### PROBLEM TO WORK ON
Output exactly what appears from the line containing "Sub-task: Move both" to the end of the data below, and nothing more.

### SUPPLIED INFORMATION
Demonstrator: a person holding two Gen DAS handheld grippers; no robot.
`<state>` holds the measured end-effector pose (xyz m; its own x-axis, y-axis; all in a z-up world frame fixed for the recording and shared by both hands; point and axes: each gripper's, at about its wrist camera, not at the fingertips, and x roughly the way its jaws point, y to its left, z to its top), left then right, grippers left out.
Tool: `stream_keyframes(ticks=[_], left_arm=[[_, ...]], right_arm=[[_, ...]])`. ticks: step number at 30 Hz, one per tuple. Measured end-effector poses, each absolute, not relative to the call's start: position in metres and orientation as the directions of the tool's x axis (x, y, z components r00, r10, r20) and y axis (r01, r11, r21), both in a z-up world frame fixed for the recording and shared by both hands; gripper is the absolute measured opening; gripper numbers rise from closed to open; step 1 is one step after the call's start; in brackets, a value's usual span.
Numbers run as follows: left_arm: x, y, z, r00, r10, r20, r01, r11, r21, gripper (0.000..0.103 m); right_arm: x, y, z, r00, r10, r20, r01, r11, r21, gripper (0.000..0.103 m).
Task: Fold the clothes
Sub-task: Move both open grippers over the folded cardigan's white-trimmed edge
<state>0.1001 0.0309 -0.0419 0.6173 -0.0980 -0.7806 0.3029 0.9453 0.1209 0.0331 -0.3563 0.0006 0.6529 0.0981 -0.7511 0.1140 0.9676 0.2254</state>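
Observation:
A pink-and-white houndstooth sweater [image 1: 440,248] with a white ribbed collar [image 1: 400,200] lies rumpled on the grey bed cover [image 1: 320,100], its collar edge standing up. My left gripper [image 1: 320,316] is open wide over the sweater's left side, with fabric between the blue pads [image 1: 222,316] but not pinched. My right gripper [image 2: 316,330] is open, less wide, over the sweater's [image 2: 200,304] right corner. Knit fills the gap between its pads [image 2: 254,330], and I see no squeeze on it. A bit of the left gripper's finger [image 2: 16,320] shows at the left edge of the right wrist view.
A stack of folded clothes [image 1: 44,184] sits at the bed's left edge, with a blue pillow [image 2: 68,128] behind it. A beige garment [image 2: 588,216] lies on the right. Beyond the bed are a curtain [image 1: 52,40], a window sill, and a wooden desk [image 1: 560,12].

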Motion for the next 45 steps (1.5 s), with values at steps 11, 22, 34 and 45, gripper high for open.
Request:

### REPLY
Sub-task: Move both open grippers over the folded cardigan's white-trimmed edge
<state>0.1001 0.0309 -0.0419 0.6173 -0.0980 -0.7806 0.3029 0.9453 0.1209 0.0331 -0.3563 0.0006 0.6529 0.0981 -0.7511 0.1140 0.9676 0.2254</state>
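Observation:
A pink-and-white houndstooth sweater [image 1: 440,248] with a white ribbed collar [image 1: 400,200] lies rumpled on the grey bed cover [image 1: 320,100], its collar edge standing up. My left gripper [image 1: 320,316] is open wide over the sweater's left side, with fabric between the blue pads [image 1: 222,316] but not pinched. My right gripper [image 2: 316,330] is open, less wide, over the sweater's [image 2: 200,304] right corner. Knit fills the gap between its pads [image 2: 254,330], and I see no squeeze on it. A bit of the left gripper's finger [image 2: 16,320] shows at the left edge of the right wrist view.
A stack of folded clothes [image 1: 44,184] sits at the bed's left edge, with a blue pillow [image 2: 68,128] behind it. A beige garment [image 2: 588,216] lies on the right. Beyond the bed are a curtain [image 1: 52,40], a window sill, and a wooden desk [image 1: 560,12].
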
Motion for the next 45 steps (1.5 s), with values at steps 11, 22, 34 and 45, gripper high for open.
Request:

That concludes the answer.